◆ Your instructions: Repeat only what runs from the line with "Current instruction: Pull" through the last line of the data below, both included, keeping every word as it is and leaving out the pictures.

◆ Exercise data:
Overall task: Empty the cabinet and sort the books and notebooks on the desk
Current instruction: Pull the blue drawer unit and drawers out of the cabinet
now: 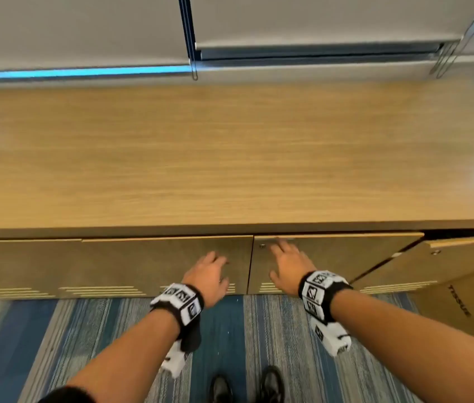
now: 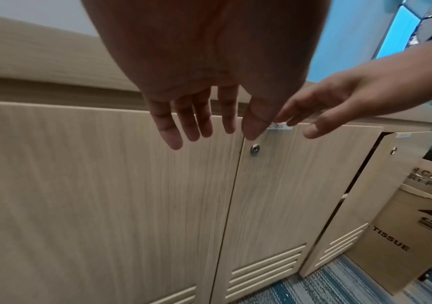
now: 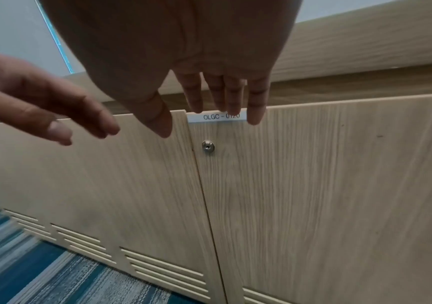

◆ Written reply:
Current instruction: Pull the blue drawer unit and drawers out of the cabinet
now: 
now: 
now: 

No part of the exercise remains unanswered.